_Requirement_. The whole listing is to be written out again exactly; the pictures are not.

*** Begin section ***

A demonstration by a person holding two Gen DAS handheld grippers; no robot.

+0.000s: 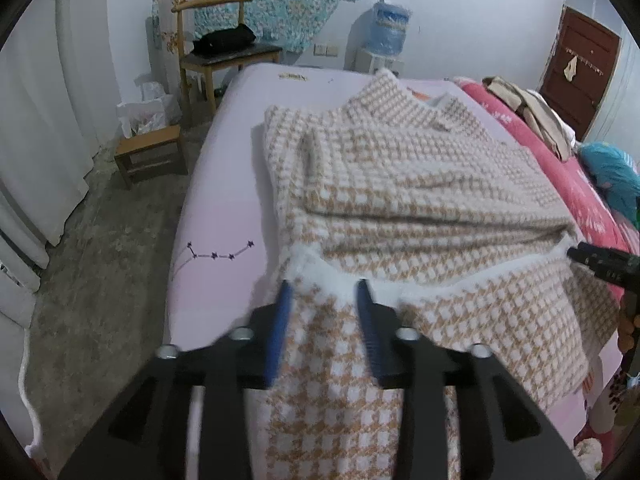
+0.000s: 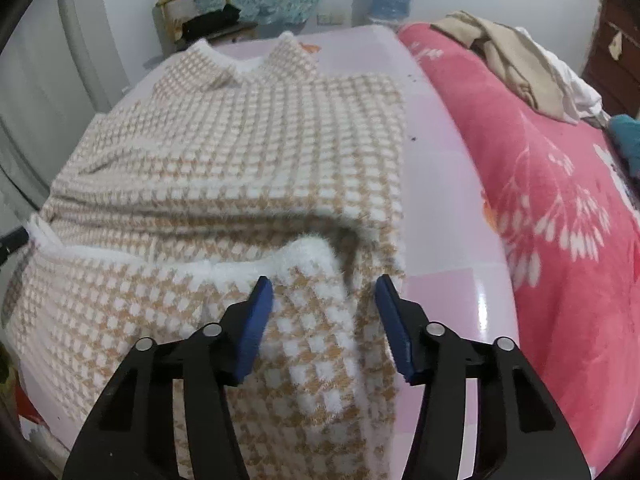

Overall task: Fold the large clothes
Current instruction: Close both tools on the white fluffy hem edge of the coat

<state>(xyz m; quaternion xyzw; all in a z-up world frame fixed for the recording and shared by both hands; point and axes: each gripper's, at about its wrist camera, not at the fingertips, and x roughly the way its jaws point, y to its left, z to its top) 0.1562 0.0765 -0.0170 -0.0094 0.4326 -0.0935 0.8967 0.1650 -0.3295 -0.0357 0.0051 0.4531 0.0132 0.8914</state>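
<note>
A tan-and-white houndstooth fleece top (image 1: 420, 184) (image 2: 240, 152) lies on the pink sheet (image 1: 224, 184) of a bed, collar at the far end. Its near hem is turned up over the body, white lining showing along the edge. My left gripper (image 1: 323, 284) is open at the hem's left corner, with fabric lying loosely between its blue pads (image 1: 282, 312). My right gripper (image 2: 323, 280) is open at the right corner; the fold lies between its pads (image 2: 394, 320), with a gap on the right side. The right gripper's tip (image 1: 592, 258) shows at the left wrist view's edge.
A red floral quilt (image 2: 540, 184) covers the bed's right side, with beige clothes (image 2: 508, 56) and a teal item (image 1: 616, 180) on it. Left of the bed are bare floor, a low stool (image 1: 150, 156), a wooden chair (image 1: 224, 52) and curtains. A water dispenser (image 1: 386, 32) stands at the far wall.
</note>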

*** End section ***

_Problem solution_.
A demonstration by a person holding two Gen DAS handheld grippers; no robot.

+0.000s: 
+0.000s: 

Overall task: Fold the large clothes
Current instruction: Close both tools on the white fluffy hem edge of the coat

<state>(xyz m; quaternion xyzw; all in a z-up world frame fixed for the recording and shared by both hands; point and axes: each gripper's, at about its wrist camera, not at the fingertips, and x roughly the way its jaws point, y to its left, z to its top) 0.1562 0.0765 -0.0170 -0.0094 0.4326 -0.0935 0.8967 0.1650 -0.3295 -0.0357 0.0051 0.4531 0.0132 0.8914</state>
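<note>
A tan-and-white houndstooth fleece top (image 1: 420, 184) (image 2: 240, 152) lies on the pink sheet (image 1: 224, 184) of a bed, collar at the far end. Its near hem is turned up over the body, white lining showing along the edge. My left gripper (image 1: 323, 284) is open at the hem's left corner, with fabric lying loosely between its blue pads (image 1: 282, 312). My right gripper (image 2: 323, 280) is open at the right corner; the fold lies between its pads (image 2: 394, 320), with a gap on the right side. The right gripper's tip (image 1: 592, 258) shows at the left wrist view's edge.
A red floral quilt (image 2: 540, 184) covers the bed's right side, with beige clothes (image 2: 508, 56) and a teal item (image 1: 616, 180) on it. Left of the bed are bare floor, a low stool (image 1: 150, 156), a wooden chair (image 1: 224, 52) and curtains. A water dispenser (image 1: 386, 32) stands at the far wall.
</note>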

For this exercise, nothing further remains.